Exercise directions -> Produce a word-for-word copy of the data below.

•••••

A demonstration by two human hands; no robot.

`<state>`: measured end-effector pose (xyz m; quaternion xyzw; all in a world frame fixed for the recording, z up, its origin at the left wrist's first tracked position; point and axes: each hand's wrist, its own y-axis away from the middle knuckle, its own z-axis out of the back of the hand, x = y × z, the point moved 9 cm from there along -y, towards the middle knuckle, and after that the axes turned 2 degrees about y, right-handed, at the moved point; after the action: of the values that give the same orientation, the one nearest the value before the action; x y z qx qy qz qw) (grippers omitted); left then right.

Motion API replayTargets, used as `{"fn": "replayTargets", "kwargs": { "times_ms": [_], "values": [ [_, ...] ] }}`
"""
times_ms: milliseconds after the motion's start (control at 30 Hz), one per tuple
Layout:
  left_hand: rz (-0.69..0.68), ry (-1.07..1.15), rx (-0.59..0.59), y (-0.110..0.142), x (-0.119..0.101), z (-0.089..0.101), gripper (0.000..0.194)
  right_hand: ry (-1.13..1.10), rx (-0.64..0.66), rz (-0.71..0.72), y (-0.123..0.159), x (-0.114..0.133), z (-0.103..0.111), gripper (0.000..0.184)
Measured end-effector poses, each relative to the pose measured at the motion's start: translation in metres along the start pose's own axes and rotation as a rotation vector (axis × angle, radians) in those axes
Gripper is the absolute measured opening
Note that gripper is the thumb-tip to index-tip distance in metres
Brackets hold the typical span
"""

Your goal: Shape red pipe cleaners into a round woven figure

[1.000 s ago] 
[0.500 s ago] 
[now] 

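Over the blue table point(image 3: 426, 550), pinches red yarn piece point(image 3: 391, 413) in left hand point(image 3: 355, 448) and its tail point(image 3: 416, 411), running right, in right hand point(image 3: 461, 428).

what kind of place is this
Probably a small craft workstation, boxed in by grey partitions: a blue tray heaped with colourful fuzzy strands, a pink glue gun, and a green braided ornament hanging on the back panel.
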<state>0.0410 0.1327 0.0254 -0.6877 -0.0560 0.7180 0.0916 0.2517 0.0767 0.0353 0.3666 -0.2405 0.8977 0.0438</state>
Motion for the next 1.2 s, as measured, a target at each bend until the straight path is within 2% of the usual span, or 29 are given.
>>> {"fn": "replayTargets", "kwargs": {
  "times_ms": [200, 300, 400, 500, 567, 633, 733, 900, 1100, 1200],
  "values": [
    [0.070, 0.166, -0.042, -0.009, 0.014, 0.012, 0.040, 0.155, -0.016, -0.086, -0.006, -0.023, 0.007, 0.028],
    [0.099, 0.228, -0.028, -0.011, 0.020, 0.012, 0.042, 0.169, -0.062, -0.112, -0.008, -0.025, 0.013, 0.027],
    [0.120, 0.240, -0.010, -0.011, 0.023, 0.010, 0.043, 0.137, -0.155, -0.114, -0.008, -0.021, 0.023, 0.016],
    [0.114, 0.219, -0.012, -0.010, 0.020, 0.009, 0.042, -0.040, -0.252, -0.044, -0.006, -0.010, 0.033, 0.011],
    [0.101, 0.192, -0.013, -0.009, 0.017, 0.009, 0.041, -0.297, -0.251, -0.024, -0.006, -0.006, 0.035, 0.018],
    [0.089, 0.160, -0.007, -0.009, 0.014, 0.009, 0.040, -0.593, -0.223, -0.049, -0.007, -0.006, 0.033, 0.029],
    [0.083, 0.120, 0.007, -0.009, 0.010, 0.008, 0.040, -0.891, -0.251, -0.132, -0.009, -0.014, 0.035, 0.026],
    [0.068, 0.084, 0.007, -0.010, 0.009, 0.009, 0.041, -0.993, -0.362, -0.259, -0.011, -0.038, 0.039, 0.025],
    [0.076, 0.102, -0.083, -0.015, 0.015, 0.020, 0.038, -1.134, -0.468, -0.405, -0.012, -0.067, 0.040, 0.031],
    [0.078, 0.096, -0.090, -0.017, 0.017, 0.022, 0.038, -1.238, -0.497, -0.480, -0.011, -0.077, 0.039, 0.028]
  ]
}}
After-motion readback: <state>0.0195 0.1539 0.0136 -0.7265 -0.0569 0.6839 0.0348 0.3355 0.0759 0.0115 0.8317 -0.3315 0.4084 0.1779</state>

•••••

Reply ->
A demonstration by two human hands; no robot.

`<state>`: measured end-effector pose (xyz m; quaternion xyzw; all in a world frame fixed for the recording, z up, its origin at the left wrist's first tracked position; point and axes: each hand's wrist, its own y-axis away from the middle knuckle, its own z-axis out of the back of the hand, x = y × z, the point moved 9 cm from there along -y, towards the middle knuckle, and after that the axes turned 2 degrees about y, right-handed, at the moved point; after the action: of the values that give the same orientation, the one nearest the value before the action; x y z qx qy qz qw) (grippers omitted); left then right.

Motion API replayTargets, used as `{"fn": "replayTargets", "kwargs": { "times_ms": [_], "values": [ [_, ...] ] }}`
"""
times_ms: milliseconds after the motion's start (control at 30 Hz), one per tuple
Layout:
  left_hand: rz (-0.69..0.68), ry (-1.07..1.15), rx (-0.59..0.59), y (-0.110..0.142), x (-0.119..0.101), z (-0.089..0.101), gripper (0.000..0.194)
  right_hand: ry (-1.13..1.10), rx (-0.64..0.66), rz (-0.71..0.72), y (-0.123..0.159), x (-0.114..0.133), z (-0.103..0.111), gripper (0.000..0.184)
Measured end-effector poses, each relative to the pose measured at the motion's start: translation in metres along the start pose's own axes and rotation as a rotation vector (axis × angle, radians) in those axes
Gripper is the absolute measured opening
Note that gripper is the thumb-tip to index-tip distance in metres
Brackets hold the typical span
"""

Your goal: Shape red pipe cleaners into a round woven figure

[1.000 s ago] 
[0.500 s ago] 
[now] 

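Over the blue table point(image 3: 426, 550), pinches red yarn piece point(image 3: 391, 413) in left hand point(image 3: 355, 448) and its tail point(image 3: 416, 411), running right, in right hand point(image 3: 461, 428).

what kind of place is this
Probably a small craft workstation, boxed in by grey partitions: a blue tray heaped with colourful fuzzy strands, a pink glue gun, and a green braided ornament hanging on the back panel.
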<state>0.0410 0.1327 0.0254 -0.6877 -0.0560 0.7180 0.0916 0.2517 0.0767 0.0353 0.3666 -0.2405 0.8977 0.0438</state>
Motion for the next 1.2 s, as measured, a target at each bend until the straight path is within 2% of the usual span, or 29 are given.
>>> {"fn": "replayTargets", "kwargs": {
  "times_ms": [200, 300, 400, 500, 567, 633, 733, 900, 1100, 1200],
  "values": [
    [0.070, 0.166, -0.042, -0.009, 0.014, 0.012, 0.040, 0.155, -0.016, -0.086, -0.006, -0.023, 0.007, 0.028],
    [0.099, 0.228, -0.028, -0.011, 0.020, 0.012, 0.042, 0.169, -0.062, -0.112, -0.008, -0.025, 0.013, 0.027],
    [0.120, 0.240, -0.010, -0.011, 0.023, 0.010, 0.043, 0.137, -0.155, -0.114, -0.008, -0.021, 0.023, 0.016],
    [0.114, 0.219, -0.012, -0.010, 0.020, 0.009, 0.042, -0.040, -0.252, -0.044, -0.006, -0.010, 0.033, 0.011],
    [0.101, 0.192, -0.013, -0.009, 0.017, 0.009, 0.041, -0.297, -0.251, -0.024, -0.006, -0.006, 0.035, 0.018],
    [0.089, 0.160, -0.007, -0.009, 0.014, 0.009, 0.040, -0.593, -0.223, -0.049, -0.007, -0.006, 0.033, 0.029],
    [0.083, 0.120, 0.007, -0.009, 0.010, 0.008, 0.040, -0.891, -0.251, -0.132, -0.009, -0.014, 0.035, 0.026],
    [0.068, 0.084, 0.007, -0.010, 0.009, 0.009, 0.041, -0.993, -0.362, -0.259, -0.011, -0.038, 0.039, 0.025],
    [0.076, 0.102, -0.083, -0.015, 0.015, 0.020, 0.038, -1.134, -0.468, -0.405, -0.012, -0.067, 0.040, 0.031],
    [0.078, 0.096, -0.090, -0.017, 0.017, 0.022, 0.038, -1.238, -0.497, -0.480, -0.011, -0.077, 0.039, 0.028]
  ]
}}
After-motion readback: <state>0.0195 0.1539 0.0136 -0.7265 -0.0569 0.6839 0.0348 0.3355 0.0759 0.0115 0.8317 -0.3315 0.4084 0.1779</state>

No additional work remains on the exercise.